Lo scorso 4 luglio, presso la Sala Cinese della Reggia Borbonica di Portici, sede del Dipartimento di Agraria dell’Università di Napoli Federico II, si è tenuto il convegno “La mela annurca campana tra tradizione, innovazione e caratteristiche dei frutti”, organizzato grazie alla sinergia tra l’Università degli Studi di Napoli Federico II – Dipartimento di Agraria, l’Accademia dei Georgofili Sezione “Sud-Ovest”; il Consorzio di Tutela della Melannurca Campana IGP, l’Assessorato all’agricoltura della Regione Campania, Assessorato Agricoltura, l’Ordine dei Dottori Agronomi e dei Dottori Forestali della Provincia di Caserta.
All’incontro hanno partecipato Danilo Ercolini, direttore del Dipartimento di Agraria dell’Università Federico II, Emilia Cangiano, presidente dell’Ordine dei Dottori Agronomi e dei Dottori Forestali della Provincia di Caserta, Giuseppe Giaccio, presidente del Consorzio di Tutela della Melannurca Campana IGP, Claudio Di Vaio, Paola Adamo, Francesco Aversano, docenti dell’Università Federico II e Accademia dei Georgofili, Ettore Novellino, docente dell’Università Cattolica del Sacro Cuore di Roma.

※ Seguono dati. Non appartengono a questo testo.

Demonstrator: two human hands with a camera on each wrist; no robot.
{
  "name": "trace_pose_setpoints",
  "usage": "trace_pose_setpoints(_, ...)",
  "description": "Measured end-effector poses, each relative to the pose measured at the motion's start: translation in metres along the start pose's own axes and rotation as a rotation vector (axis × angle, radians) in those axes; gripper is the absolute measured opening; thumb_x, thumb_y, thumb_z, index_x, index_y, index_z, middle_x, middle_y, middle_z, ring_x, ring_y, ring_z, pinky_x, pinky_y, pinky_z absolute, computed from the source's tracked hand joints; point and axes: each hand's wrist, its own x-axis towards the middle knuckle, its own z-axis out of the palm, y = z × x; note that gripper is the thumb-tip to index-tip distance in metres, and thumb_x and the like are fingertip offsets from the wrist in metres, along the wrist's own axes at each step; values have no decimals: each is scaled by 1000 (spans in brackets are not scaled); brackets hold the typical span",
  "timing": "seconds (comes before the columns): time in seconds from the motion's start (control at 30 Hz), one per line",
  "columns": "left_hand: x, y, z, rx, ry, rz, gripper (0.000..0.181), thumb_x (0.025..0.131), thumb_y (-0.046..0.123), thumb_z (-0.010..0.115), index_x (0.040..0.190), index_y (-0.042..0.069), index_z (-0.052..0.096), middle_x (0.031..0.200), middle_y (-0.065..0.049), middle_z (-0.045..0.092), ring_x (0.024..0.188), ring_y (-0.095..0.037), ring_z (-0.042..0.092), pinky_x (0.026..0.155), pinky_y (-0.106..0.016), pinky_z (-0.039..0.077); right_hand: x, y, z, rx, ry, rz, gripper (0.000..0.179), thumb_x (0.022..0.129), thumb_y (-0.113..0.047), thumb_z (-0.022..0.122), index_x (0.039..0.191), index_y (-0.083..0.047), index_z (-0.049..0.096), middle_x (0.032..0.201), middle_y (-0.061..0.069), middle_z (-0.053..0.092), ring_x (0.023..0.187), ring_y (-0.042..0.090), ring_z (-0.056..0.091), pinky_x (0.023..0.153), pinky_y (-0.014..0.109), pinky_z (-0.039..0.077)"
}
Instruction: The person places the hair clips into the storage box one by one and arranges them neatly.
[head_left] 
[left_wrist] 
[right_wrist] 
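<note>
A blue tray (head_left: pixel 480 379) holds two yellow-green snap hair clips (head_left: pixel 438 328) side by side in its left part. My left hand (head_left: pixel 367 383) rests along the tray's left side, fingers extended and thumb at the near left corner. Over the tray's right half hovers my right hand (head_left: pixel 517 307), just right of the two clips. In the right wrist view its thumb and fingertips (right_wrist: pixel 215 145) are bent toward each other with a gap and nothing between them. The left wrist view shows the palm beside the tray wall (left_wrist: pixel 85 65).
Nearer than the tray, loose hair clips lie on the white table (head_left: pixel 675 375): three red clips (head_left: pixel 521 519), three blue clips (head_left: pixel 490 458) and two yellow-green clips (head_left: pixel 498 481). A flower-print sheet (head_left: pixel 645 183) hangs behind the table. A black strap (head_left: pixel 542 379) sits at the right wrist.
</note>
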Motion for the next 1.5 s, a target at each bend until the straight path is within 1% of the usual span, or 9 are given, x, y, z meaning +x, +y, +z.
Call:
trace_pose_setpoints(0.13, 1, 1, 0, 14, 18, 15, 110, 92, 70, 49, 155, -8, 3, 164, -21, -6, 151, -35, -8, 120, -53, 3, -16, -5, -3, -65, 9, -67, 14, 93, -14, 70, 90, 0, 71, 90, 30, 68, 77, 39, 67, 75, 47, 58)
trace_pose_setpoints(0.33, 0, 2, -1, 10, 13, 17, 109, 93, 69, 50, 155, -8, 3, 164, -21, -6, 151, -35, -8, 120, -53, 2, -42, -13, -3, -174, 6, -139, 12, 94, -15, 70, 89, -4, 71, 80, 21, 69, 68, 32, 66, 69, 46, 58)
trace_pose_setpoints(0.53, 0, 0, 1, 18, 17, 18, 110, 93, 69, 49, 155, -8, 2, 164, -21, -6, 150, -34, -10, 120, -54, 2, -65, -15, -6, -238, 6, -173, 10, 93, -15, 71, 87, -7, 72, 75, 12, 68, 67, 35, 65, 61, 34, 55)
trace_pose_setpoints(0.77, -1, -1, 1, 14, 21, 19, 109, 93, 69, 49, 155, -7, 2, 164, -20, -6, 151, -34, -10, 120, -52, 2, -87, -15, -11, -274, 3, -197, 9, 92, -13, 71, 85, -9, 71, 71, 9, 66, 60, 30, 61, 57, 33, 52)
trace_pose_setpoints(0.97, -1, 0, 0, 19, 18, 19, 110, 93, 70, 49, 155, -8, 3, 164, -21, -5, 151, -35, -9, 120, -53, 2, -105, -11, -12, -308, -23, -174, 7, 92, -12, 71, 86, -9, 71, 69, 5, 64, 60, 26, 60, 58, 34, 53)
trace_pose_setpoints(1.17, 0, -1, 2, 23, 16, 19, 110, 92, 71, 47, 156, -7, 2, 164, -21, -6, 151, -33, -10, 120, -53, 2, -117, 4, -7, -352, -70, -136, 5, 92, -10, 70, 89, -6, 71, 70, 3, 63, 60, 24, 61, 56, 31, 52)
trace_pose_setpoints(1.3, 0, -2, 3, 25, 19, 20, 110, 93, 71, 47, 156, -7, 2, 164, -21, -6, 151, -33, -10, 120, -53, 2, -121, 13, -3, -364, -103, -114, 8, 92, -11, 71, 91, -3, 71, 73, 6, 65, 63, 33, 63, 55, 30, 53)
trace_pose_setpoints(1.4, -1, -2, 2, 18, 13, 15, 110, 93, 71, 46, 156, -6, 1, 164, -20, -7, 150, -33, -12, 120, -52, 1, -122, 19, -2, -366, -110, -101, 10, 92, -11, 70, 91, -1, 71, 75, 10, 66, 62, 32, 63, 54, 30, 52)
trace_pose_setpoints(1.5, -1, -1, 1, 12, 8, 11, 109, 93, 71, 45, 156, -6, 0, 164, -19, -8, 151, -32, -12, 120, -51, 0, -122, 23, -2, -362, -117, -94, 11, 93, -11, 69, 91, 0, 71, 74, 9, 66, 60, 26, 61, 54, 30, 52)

Nel corso del convegno il prof. Ettore Novellino dell’Università Cattolica del Sacro Cuore di Roma ha presentato 60 trial clinici dai quali sono stati ricavati i dati che dimostrano i molteplici e straordinari benefici che la mela annurca apporta. Tra essi, vanno sottolineati i seguenti: l’estratto concentrato di mela annurca riduce mediamente il colesterolo del 25% e le LDL [lipoproteine a bassa densità (Low-Density Lipoprotein)] del 37%, e fa registrare un incremento delle HDL [High-Density Lipoprotein (lipoproteina ad alta densità)] del 45%, grazie all’elevato contenuto di procianidine.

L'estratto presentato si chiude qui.